Let's, uh, do better.
Let's, uh, do better.
(Shutterstock)

With each passing year, the world has fewer and fewer pristine natural spots, as cities, roads, farms, mines, logging, and other industrial activities have pushed into nearly every corner of the planet.

A new study in Current Biology reports that Earth has lost 10 percent of its wilderness since the early 1990s — an area twice the size of Alaska. "The amount of wilderness loss in just two decades is staggering and very saddening," said lead author James Watson of the University of Queensland. Here’s the damage:

(Watson et al 2016)

(Watson et al 2016)

The study defines "wilderness" as "biologically and ecologically largely intact landscapes that are mostly free of human disturbance." That includes largely untouched forests, grasslands, savannahs, and swamps. (Notably, a wilderness doesn’t have to be entirely free of people; some rainforests with indigenous communities living in them still count.)

The big picture here is stunning: In all, we've lost roughly 1.2 million square miles of wilderness since the early 1990s, leaving 12 million square miles still intact.

Losses have been especially heavy in the Amazon and central Africa. A few areas have lost nearly all of their former wilderness, including the Northwestern Congolian Lowland Forests and the Northern New Guinea Lowland Rain and Freshwater Swamp Forests ecoregions.

On the bright side, there’s at least some hope of abating further losses.

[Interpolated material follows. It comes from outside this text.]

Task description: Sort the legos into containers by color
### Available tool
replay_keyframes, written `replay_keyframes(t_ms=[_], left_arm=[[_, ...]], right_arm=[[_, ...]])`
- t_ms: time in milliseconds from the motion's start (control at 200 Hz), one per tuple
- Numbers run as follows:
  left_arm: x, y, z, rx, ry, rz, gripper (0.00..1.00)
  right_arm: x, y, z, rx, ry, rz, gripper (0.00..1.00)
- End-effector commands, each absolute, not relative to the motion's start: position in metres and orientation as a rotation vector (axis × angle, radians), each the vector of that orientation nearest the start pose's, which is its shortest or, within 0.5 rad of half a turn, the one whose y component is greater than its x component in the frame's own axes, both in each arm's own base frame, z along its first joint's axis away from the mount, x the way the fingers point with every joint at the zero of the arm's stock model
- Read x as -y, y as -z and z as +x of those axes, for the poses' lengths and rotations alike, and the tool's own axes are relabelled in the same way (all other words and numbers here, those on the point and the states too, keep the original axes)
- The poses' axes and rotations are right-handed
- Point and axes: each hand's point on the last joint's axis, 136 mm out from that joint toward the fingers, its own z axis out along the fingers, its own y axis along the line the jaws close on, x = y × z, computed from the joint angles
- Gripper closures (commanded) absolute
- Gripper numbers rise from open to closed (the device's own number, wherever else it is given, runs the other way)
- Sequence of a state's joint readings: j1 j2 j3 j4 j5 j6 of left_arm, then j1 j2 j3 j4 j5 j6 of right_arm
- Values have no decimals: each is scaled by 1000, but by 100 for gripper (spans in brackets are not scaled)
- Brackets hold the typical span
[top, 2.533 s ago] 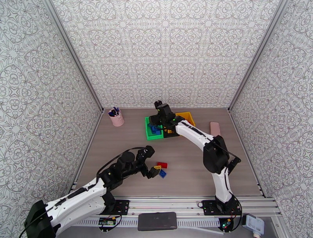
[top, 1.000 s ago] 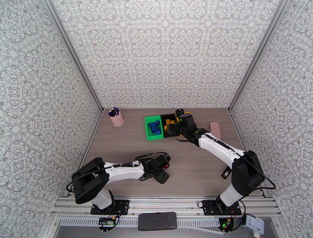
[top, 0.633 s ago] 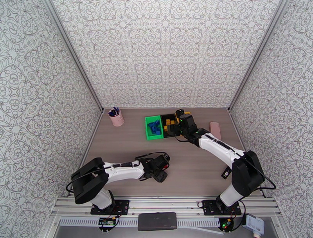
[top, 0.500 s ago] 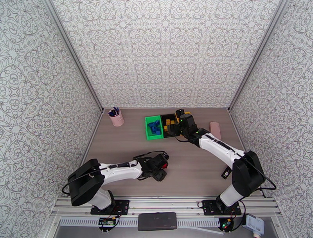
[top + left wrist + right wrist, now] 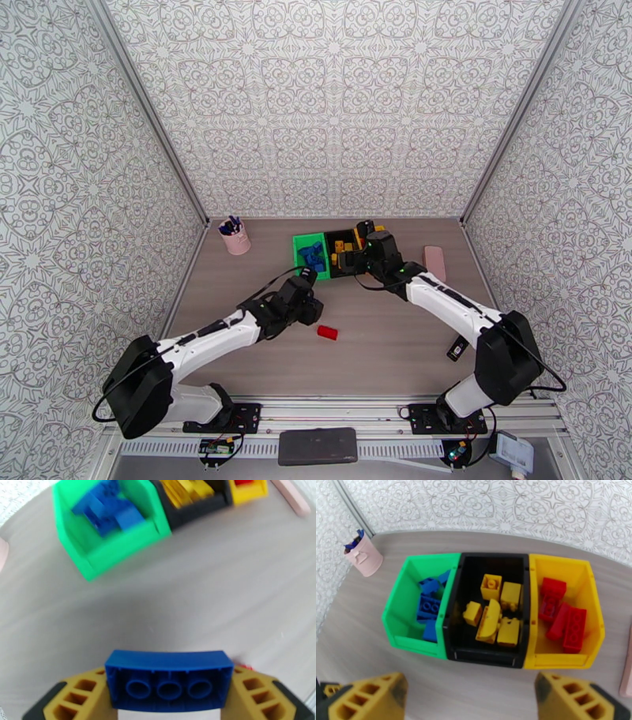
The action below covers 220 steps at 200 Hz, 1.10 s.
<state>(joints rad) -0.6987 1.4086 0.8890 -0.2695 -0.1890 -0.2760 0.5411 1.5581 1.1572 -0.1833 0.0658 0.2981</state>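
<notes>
My left gripper [image 5: 310,309] is shut on a blue lego [image 5: 169,679], which sits underside-out between the yellow fingers [image 5: 79,697]. It hangs above the table, a short way in front of the green bin [image 5: 114,555]. That bin holds several blue legos [image 5: 429,606]. The black bin [image 5: 489,655] holds yellow legos [image 5: 491,616], and the yellow bin [image 5: 559,659] holds red legos [image 5: 563,614]. One red lego [image 5: 327,332] lies on the table to the right of my left gripper. My right gripper [image 5: 470,701] hovers open over the front of the bins with nothing between its fingers.
A pink cup of pens [image 5: 235,235] stands at the back left. A flat pink slab [image 5: 434,262] lies right of the bins. The three bins stand side by side near the back wall. Bare tabletop [image 5: 395,339] spreads in front of them.
My left gripper has lifted the blue lego from beside the red one and carried it back towards the green bin. The right gripper has barely moved.
</notes>
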Motion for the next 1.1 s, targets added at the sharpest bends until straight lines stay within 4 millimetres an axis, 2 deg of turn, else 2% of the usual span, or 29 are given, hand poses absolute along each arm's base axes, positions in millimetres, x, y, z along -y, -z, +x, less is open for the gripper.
replay_keyframes(t_ms=[0,355,555,690,815,1095], left_arm=[[229,-162,366,-2203,245,361,40],[224,-168,463,-2157,141,324,39],[224,-158,500,-2171,139,300,39],[223,-150,516,-2181,136,289,39],[220,-150,527,-2179,135,279,34],[219,-169,521,-2149,156,272,19]], right_arm=[[-227,-206,405,-2157,-420,-220,12],[-217,-210,398,-2147,-396,-213,11],[-211,-210,395,-2146,-382,-211,11],[-208,-209,395,-2151,-373,-208,11],[-209,-214,392,-2140,-376,-226,11],[-215,-218,382,-2126,-407,-330,11]])
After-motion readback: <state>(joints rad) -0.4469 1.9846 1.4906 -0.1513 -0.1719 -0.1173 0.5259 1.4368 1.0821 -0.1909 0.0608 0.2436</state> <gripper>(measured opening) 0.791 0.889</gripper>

Throughout the 1990s in Brazil, farmers burned vast swaths of rainforest to make space for cattle and crops. But between 2005 and 2012, deforestation rates fell 70 percent thanks to new protections and efforts by Brazil's cattle ranchers and soybean farmers to intensify production on the land they’d already cleared. It was one of the greatest environmental success stories ever. Still, it wasn't airtight. In the past few years, deforestation in Brazil has starting ticking up again, particularly among small farmers — and there's evidence that forest loss has accelerated in nearby Peru and Bolivia.

The Current Biology study also reported some positive news: Much of the remaining wilderness, about 80 percent, still consists of large, contiguous chunks of land. That’s crucial for the species living there: If habitats get too fragmented by roads or clear-cutting, animals become much less likely to survive. (Last year, I talked with Duke biologist Stuart Pimm, who was engaged in an effort to stitch together fragmented forests in Brazil in order to save species like the golden lion tamarin.)

Still, it’s clear a lot more is needed to protect the remaining wilderness. Some of that involves basic conservation, turning vulnerable forests and grasslands into protected areas and reserves — particularly the most ecologically valuable or irreplaceable areas. But this will also require shrinking humanity's land footprint, so that we don't need to keep encroaching on wilderness forever. That might entail using substitutes for certain raw materials such as wood or by increasing crop yields on existing farmland so that we don't need as much space.

There are some indications that we humans are starting to do exactly that, using technology and ingenuity to shrivel our environmental impact even as living standards keep rising. See this 2015 report, "Nature Unbound: Decoupling for Conservation," led by Linus Blomqvist of the Breakthrough Institute, for much more on these hopeful trends.

And what about the wilderness that has vanished? Some experts would say that it's gone forever: "You cannot restore wilderness," said Watson in a press release. "Once it is gone, the ecological process that underpin these ecosystems are gone, and it never comes back to the state it was. The only option is to proactively protect what is left." Others would argue that it's worth trying to restore and revive damaged ecosystems, returning them to some semblance of their former shape: See Katherine Rowland's great piece in the Guardian for more on that.